_Dataset content_:
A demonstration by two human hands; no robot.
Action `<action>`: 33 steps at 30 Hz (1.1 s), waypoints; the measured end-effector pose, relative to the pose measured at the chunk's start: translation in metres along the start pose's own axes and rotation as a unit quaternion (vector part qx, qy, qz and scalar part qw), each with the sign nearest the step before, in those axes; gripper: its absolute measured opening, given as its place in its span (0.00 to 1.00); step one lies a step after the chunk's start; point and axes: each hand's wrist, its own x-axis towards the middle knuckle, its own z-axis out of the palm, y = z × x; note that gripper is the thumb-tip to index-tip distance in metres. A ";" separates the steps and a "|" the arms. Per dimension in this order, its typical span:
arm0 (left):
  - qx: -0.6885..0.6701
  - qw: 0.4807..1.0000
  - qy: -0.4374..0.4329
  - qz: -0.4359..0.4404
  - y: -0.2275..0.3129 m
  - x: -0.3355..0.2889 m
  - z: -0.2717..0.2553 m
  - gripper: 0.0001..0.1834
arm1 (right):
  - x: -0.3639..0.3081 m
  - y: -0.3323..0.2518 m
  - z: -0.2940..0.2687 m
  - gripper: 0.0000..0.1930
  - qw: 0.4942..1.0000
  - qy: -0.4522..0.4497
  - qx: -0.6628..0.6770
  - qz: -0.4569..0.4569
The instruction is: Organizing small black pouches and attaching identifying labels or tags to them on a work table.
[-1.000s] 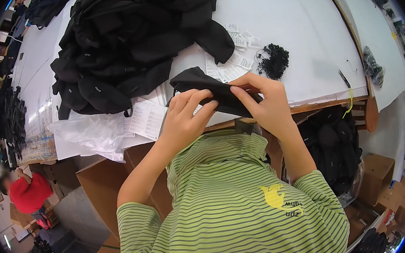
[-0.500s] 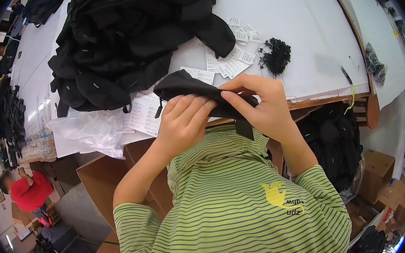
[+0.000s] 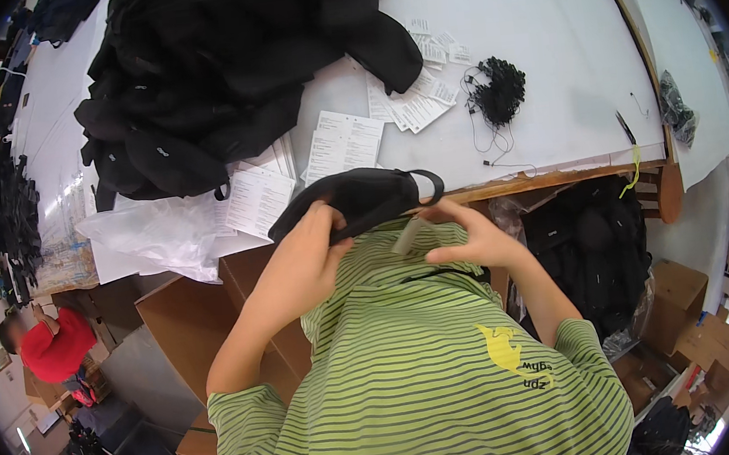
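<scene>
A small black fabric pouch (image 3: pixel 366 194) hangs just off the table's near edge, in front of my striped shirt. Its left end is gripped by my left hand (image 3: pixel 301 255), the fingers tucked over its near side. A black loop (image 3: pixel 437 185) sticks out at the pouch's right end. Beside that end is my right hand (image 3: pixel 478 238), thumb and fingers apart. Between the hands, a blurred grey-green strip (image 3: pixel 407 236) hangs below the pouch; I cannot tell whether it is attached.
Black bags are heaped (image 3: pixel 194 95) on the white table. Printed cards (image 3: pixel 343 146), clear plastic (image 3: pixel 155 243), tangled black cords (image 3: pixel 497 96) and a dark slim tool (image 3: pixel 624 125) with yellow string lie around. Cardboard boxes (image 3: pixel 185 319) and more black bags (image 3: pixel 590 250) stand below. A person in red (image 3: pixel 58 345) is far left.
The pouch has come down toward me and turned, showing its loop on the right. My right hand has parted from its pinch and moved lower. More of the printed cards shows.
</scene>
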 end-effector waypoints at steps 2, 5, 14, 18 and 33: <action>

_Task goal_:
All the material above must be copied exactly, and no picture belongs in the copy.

_Answer to this task_:
A demonstration by two human hands; no robot.
Action `<action>`: 33 steps at 30 Hz (1.1 s), waypoints; the measured end-effector pose, relative to the pose measured at the chunk's start: translation in metres along the start pose's own axes and rotation as a unit quaternion (vector part qx, qy, qz and scalar part qw), each with the sign nearest the step before, in those axes; gripper: its absolute measured opening, given as its place in its span (0.00 to 1.00); step one lies a step after the chunk's start; point and axes: each hand's wrist, its own x-axis towards the middle knuckle, its own z-axis out of the palm, y = z × x; note that gripper is the thumb-tip to index-tip distance in metres. A ";" separates the steps and a "|" the arms. Per dimension in this order, its typical span:
arm0 (left):
  - qx: -0.6885..0.6701
  - qw: 0.4807..1.0000
  - qy: -0.4374..0.4329
  - qz: -0.4359..0.4404
  - y: -0.2275..0.3129 m
  - x: -0.3355..0.2889 m
  - z: -0.2717..0.2553 m
  - gripper: 0.0001..0.1834
arm1 (right):
  - x: -0.3639..0.3081 m
  - y: -0.3323..0.2518 m
  - z: -0.2940..0.2687 m
  - gripper: 0.0000..0.1930
  - qw: 0.4942..1.0000
  - qy: -0.4522..0.4497
  - qx: -0.6628..0.6770
  - qz: -0.4569..0.4569
The instruction is: Organizing small black pouches and attaching identifying labels or tags to them on a work table.
[-1.000s] 
[-0.500s] 
[+0.000s] 
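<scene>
A small black fabric pouch (image 3: pixel 366 194) hangs just off the table's near edge, in front of my striped shirt. Its left end is gripped by my left hand (image 3: pixel 301 255), the fingers tucked over its near side. A black loop (image 3: pixel 437 185) sticks out at the pouch's right end. Beside that end is my right hand (image 3: pixel 478 238), thumb and fingers apart. Between the hands, a blurred grey-green strip (image 3: pixel 407 236) hangs below the pouch; I cannot tell whether it is attached.
Black bags are heaped (image 3: pixel 194 95) on the white table. Printed cards (image 3: pixel 343 146), clear plastic (image 3: pixel 155 243), tangled black cords (image 3: pixel 497 96) and a dark slim tool (image 3: pixel 624 125) with yellow string lie around. Cardboard boxes (image 3: pixel 185 319) and more black bags (image 3: pixel 590 250) stand below. A person in red (image 3: pixel 58 345) is far left.
The pouch has come down toward me and turned, showing its loop on the right. My right hand has parted from its pinch and moved lower. More of the printed cards shows.
</scene>
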 end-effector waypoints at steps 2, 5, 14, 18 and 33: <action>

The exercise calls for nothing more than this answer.